Один из йорнов вскинул запястье к пасти и пробормотал несколько слов в массивный браслет, казавшийся каменным. Второй осклабился и хлестнул по дорожной пыли гибким шипастым хвостом.
Почему-то они не показались Берту такими отвратительными, как та йорни, первая. Неуловимо струящиеся, слаженные движения делали бронированных гадов даже грациозными. Это пара, сомнений не может быть. Они ждали, почти жаждали битвы, и теперь Берт мог это понять. Он даже понял, почему рогатые мчались от Трещины, не давая остыть действительно куцым крыльям. Им надо было успеть рассказать об увиденном тем, кто придёт следом. Успеть до того, как улетучатся последние крохи заряда в батареях хронопередатчика. Берт разобрал слова, но не понял сути – видимо, йорн использовал кодовую фразу.
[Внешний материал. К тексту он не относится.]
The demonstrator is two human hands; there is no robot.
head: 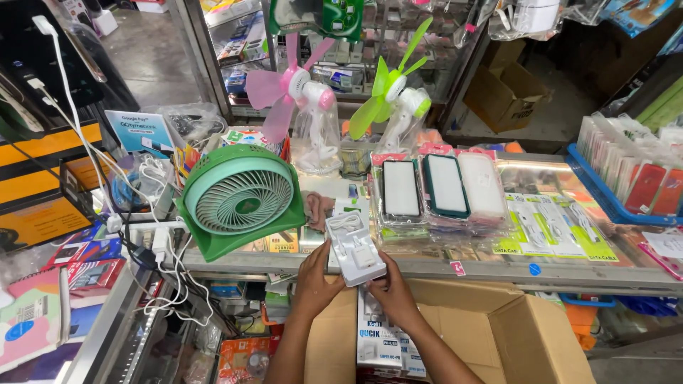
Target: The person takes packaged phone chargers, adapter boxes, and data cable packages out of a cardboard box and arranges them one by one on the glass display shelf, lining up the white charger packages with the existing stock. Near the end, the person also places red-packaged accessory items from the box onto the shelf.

И очень скверно, что первым встречным на их пути оказался именно Даниил.
Берт, цепенея от беспомощности, вдруг понял – с невероятной, хрустальной какой-то ясностью, – что вот только что, сию секунду, у него на глазах Большая война вышла на новый, совершенно иной качественный уровень. И с этим уже ничего нельзя поделать.
– Ба-а, – хрипло и глумливо протянул тот, что хлестал тропинку хвостом, – кого я вижу! Не то-от ли это великий воин гельского воинства, что накидал пятками с Последней в сорок пять дробь двадцать второй?
– Или это тот мерзкий подлючий жабоед, – подхватил другой, с браслетом, – который привёл на сольник шестерых приятелей?
– Хм. – Хвост оставил в пыли затейливый вензель. – Макс, а не может ли это быть один и тот же гел? Ну так, чисто случайно?
– Даже не зна-аю, – Макс по-прежнему манерничал, растягивая слова. – Может, у него спро-осим, а?
Берт не мог видеть лица Даниила, но его голос остался спокойным.
– Спросите, филистимляне, если языки не повыдергаю. И будьте покойны, пока я этого не сделаю, обедать не пойду.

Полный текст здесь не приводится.